I have made a simple Tron game in C++ and a MLP with one hidden layer. I have implemented Q-learning in this neural network, however, it is not causing the agent to win more games over time (even after 1 million games). I will try to explain in text what I did, hopefully someone can spot a mistake, which might cause this problem.
At every state there are four possible moves (north, east, south, west) and the rewards are at the end of the game (-1 for loss, 0 for draw, 1 for win).
I initialise 4 MLPs, one for every possible action, with 100 input nodes (the entire game grid 10x10) where every point is 1 if the player itself is there, 0 if the point is empty, and -1 if the opponent has visited this point. Then there are 50 hidden nodes and 1 output node (I have also tried one network with 4 output nodes, but also this does not help). The weights are randomly chosen between -0.5 and 0.5
At every epoch I initialise the game environment with the 2 agents randomly placed in the grid. Then I run the game in while loop until the game is over and then reset the game environment. Within this while loop, I do the following.
- I supply the MLP with the current state and determine the highest Q-Value and go there with a 90% chance (10% random movement). The Q-value is determined using a sigmoid or RELU activation function (I have tried both).
- Then I calculate in the new state 4 Q-values and use this to train the network of my first move, with the following target: Target = reward + gamma*(maxQnextState). Then the error = Target - qValue calculated at previous state.
- I use back propagation with the derivative of the sigmoid function and a high learning rate and momentum term to propagate the error backwards.
It seems as if my qValues are either very low (in the order 0.0001) or very close to 1 (0.999).

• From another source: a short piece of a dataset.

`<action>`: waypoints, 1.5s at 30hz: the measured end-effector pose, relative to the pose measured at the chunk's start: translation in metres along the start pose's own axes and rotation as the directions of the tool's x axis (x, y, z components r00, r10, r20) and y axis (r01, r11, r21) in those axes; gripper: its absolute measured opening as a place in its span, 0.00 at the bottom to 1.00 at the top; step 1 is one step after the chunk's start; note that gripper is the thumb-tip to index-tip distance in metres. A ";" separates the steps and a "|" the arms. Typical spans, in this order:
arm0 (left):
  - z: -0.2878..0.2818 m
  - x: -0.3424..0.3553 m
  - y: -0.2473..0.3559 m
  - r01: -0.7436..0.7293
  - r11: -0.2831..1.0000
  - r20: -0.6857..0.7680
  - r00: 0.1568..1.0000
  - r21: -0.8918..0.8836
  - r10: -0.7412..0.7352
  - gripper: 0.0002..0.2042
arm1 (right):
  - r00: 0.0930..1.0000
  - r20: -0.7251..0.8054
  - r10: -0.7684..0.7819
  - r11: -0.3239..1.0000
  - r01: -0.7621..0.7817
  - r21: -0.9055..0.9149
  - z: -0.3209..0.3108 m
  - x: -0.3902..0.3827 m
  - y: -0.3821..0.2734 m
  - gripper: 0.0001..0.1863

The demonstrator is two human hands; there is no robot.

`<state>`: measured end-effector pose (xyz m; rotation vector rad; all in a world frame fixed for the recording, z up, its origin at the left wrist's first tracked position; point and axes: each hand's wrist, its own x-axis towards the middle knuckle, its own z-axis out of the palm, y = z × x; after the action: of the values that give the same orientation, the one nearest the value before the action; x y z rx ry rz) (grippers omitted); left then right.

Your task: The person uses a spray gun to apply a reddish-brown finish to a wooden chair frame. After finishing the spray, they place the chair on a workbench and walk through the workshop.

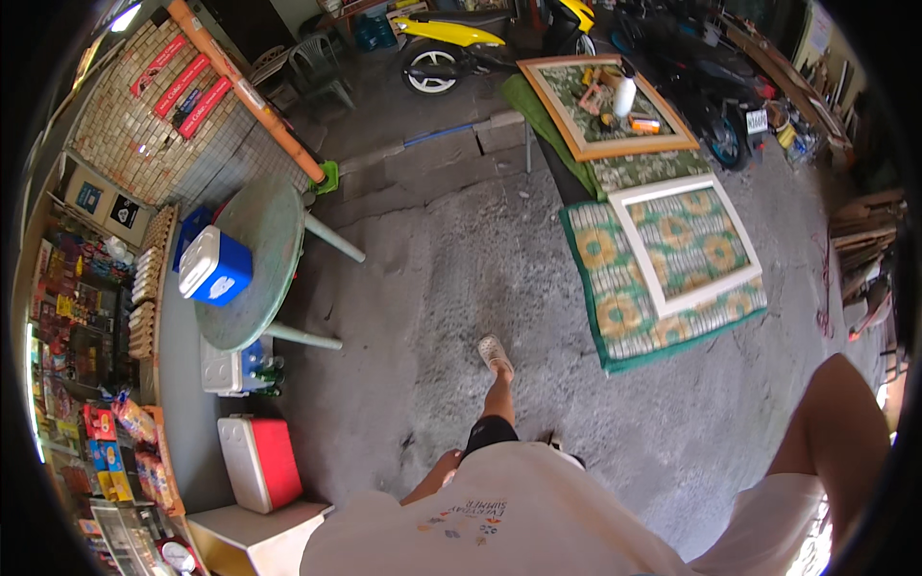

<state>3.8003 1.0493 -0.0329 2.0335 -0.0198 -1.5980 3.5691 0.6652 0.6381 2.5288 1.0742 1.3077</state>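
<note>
My left hand (447, 465) hangs low beside my dark shorts, partly hidden by my white shirt (480, 509); its fingers are too small and covered to read. My right arm (845, 413) is bent with the elbow out to the side, and its hand lies outside the picture. One foot in a pale clog (493, 353) is forward on the concrete floor (451, 259). Ahead to the right, a white frame (663, 302) lies on a patterned, green-edged cloth (615, 336). Beyond it, a wooden frame (576, 144) bears a white bottle (624, 96) and small items.
At left stand a round green table (274, 221) with a blue-and-white cooler (226, 274), a red-and-white cooler (274, 466) and shop shelves (86, 317). An orange post (245, 91) rises behind. A yellow motorbike (451, 36) and a dark one (711, 72) are parked at the back.
</note>
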 end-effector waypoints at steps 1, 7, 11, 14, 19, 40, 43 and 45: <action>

And if I look at the error term at every 10.000 games, it does not seem to be decreasing.
I started with a MLP that could learn the XOR function, and use this for Q-learning now. Maybe some of the underlying assumptions in the XOR case are different and cause the problem for Q-learning?
Or maybe it is the sparse input (just 100 times a 0, 1 or -1) that makes it impossible to learn?
Suggestions are really appreciated!